Frigidness is the foremost storyline entering the Bucs’ biggest game in nearly two decades, regardless of how fervently the Bucs try to let it thaw.
“Playing in the cold, truthfully, is just a mindset when it really comes down to it,” defensive end Ndamukong Suh said.
Translation: Suh and Co. don’t want to talk about the weather. But meteorologically speaking, this subject’s a figurative front sure to linger at least until kickoff Sunday afternoon at Lambeau Field in Green Bay.
By then, temperatures are expected to be in the mid-20s with some potential snow.
“Every time I’ve played in Green Bay, Pittsburgh, Cleveland, Buffalo, nobody was cold out on the field,” Arians said Monday.
“It’s more mental, and staying warm on the sideline. We’ve got all that technology now with heaters and everything else, so ... it’s different, but it’s not that big a difference.”
History validates Arians’ claim. In fact, as frosty postseasons go, the Bucs are on a bit of a hot streak, winning their last two playoff games when kickoff temperature was below 45 degrees. Entering Sunday’s NFC title contest, they’re 2-2 all-time in postseason games staged in those conditions.
“The only time you’re actually cold is when you’re on the field,” said Bucs tight end Cameron Brate, who knows a bit about playing in cold weather as a former Harvard standout. “Then you’re playing, so it’s not that cold. When you’re on the bench, you have a heated bench and you’ve got space heaters, jackets — they provide all the stuff for us.”
Still, we don’t see this narrative defrosting in the coming days. Meantime, here’s a rundown of Tampa Bay’s four frigid playoff contests, ranked from worst to wildest.
4. Eagles 21, Bucs 3
Dec. 31, 2000 (Veterans Stadium, Philadelphia)

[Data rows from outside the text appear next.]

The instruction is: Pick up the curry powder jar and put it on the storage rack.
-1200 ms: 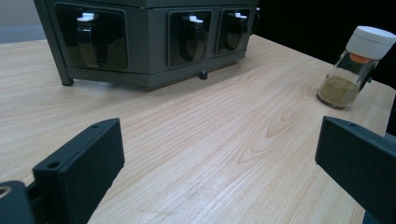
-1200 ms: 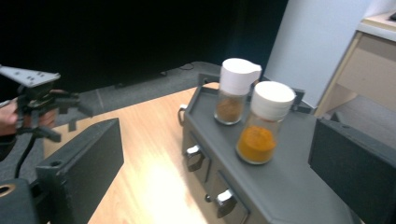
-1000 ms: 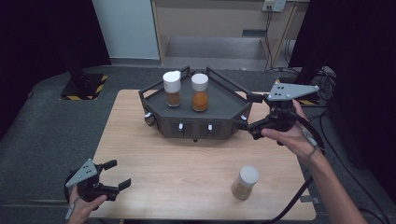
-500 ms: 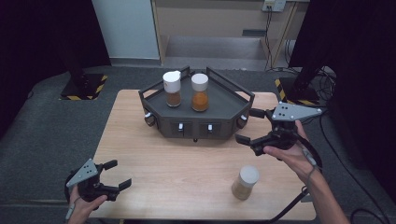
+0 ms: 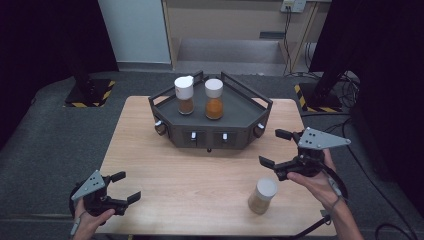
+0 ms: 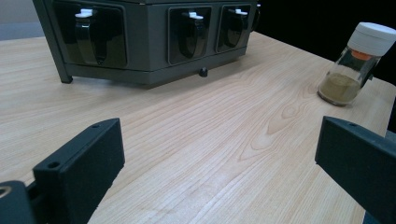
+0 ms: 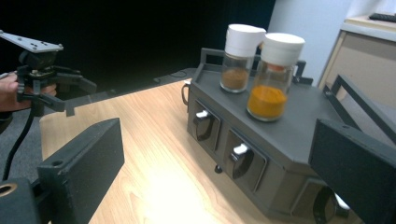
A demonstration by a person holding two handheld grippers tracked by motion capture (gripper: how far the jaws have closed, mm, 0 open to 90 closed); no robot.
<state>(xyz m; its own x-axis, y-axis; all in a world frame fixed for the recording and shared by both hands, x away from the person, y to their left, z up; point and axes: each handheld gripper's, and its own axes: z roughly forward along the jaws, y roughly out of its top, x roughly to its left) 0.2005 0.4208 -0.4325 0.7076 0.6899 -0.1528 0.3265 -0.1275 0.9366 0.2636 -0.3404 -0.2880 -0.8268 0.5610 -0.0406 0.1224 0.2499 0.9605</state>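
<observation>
Jaws of the right tool (image 5: 276, 149) stand wide apart, gripping nothing and touching nothing, held in the air off the right front corner of the dark spice rack (image 5: 210, 122). The right hand (image 5: 312, 177) grips it from behind. In the right gripper view those two black jaws frame the rack's front face, with the desk's wood showing between them.

On the desk (image 5: 165, 165) in front of the rack, toward its right end, stands a spice jar (image 5: 262, 196) with a white cap and tan powder inside, upright, just beside the right tool but not touching it. The left gripper view shows this jar (image 6: 357, 63) on the bare wood, clear of the rack.

On top of the rack stand two more white-capped jars side by side: a brown spice jar (image 5: 184, 95) and, to its right, an orange spice jar (image 5: 214, 99), both upright.

The left tool (image 5: 125, 187) is well away from the rack, over the desk's near left corner, held by the left hand (image 5: 90, 220). Its jaws are also spread wide with only desk between them.
</observation>
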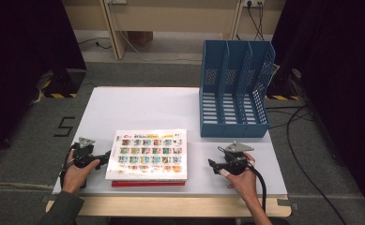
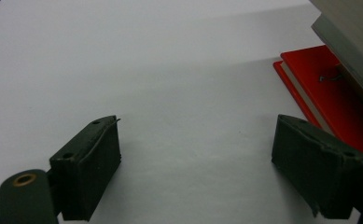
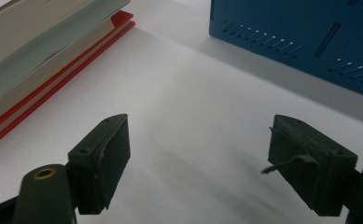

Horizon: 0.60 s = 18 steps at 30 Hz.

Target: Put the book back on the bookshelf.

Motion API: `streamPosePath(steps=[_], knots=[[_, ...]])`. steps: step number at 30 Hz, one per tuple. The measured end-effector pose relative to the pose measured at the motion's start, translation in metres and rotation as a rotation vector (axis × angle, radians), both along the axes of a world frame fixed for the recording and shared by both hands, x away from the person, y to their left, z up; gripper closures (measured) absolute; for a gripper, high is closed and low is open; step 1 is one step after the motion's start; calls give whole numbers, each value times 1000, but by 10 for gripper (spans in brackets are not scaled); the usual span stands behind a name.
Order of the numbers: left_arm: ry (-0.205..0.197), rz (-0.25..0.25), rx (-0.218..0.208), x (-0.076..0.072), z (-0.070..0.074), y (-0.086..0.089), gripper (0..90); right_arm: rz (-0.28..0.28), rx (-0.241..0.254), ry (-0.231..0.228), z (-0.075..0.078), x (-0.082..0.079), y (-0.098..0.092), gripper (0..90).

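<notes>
A thick book with a white cover of small coloured pictures (image 1: 148,153) lies on a thinner red book (image 1: 148,183) near the table's front edge. My left gripper (image 1: 106,157) rests just left of the stack, open, with bare table between its pads (image 2: 88,172); the red book (image 2: 331,95) lies by its right pad. My right gripper (image 1: 213,165) sits on the table to the right of the stack, also open and holding nothing. In the right gripper view the stacked books (image 3: 39,51) lie at upper left.
A blue file rack (image 1: 234,89) with three slots stands upright at the back right of the white table (image 1: 142,108); its wall (image 3: 300,37) is close ahead in the right gripper view. Bare table lies at the back left.
</notes>
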<state>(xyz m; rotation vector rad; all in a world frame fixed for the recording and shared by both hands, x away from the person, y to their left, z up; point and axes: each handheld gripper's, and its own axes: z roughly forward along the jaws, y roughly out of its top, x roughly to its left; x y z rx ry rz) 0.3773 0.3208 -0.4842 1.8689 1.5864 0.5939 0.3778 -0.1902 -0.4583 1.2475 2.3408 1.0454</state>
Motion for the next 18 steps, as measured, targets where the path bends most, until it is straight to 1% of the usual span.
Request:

Temperature: 34 degrees (11-degree wind chill)
The Bucs managed only 50 rushing yards and a short Martin Gramatica field goal in a fitting finale to beleaguered offensive coordinator Les Steckel’s one-season tenure. While Tampa Bay quarterback Shaun King never found a rhythm (the Bucs went 3-for-13 on third down), Eagles counterpart Donovan McNabb totaled 193 yards and passed for two touchdowns.
3. Packers 21, Bucs 7
Jan. 4, 1998 (Lambeau Field, Green Bay, Wis.)

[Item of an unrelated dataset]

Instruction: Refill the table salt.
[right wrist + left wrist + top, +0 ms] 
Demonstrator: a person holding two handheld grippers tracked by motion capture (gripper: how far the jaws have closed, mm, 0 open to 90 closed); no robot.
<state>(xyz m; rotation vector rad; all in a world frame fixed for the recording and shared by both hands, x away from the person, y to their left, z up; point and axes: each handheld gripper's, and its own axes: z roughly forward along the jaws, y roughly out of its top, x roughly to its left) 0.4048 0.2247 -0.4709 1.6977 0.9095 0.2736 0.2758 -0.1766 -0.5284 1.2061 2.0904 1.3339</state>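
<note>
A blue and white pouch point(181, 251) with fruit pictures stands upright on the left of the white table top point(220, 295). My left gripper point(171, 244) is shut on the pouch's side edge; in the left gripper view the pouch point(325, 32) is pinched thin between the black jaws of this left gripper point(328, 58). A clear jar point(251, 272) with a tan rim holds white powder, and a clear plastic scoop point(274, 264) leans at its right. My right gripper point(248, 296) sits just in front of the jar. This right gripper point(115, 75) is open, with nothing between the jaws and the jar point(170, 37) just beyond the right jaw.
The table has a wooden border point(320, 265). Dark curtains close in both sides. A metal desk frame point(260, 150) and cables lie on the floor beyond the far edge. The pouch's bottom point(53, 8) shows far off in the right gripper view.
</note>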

Temperature: 27 degrees (wind chill in single digits)
The Bucs’ breakthrough season (after 14 consecutive losing campaigns) ended on a frigid, frustrating afternoon against the reigning Super Bowl champs. Despite having possession five times at the Packers 30-yard line or closer, Tampa Bay produced points only once. Trent Dilfer’s 52-yard toss to Reidel Anthony on a third-and-11 streak belied his mostly putrid performance (11-for-36, 200 yards, two interceptions). Even worse was the special teams: The Bucs had one field-goal try blocked, another botched by a bad snap and a fake field-goal attempt snuffed.
2. Bucs 31, Washington 23
Jan. 9, 2021 (FedExField, Landover, Md.)
Temperature: 40 degrees
While Devin White completed his sentence on the reserve/COVID-19 list, Washington quarterback Taylor Heinicke darn near catapulted himself into postseason immortality. In only his second NFL start, Heinicke exploited the Bucs’ lack of containment and shoddy tackling, passing for 306 yards, running for another 46 and accounting for two touchdowns. In the end, though, Tom Brady was a bit more prolific (22-for-40, 381 yards, two TDs). His top target, Mike Evans, finished with a franchise postseason record for receiving yards (119) only six days after suffering a hyperextended knee.
1. Bucs 27, Eagles 10
Jan. 19, 2003 (Veterans Stadium, Philadelphia)
Temperature: 26 degrees (wind chill 16)
As frigid Bucs games go, this is the cold standard. On a numbing South Philly afternoon, the Bucs exorcised a smorgasbord of demons — including a three-game losing skid to the Eagles and 0-6 record in playoff road games — to reach their first Super Bowl. Mike Alstott’s 1-yard scoring run, set up by Brad Johnson’s 71-yard completion to Joe Jurevicius, provided an early lead and optimism. But the game’s endearing image is Ronde Barber’s 92-yard pick-six in the fourth quarter to essentially seal things. It remains arguably the biggest play in franchise history.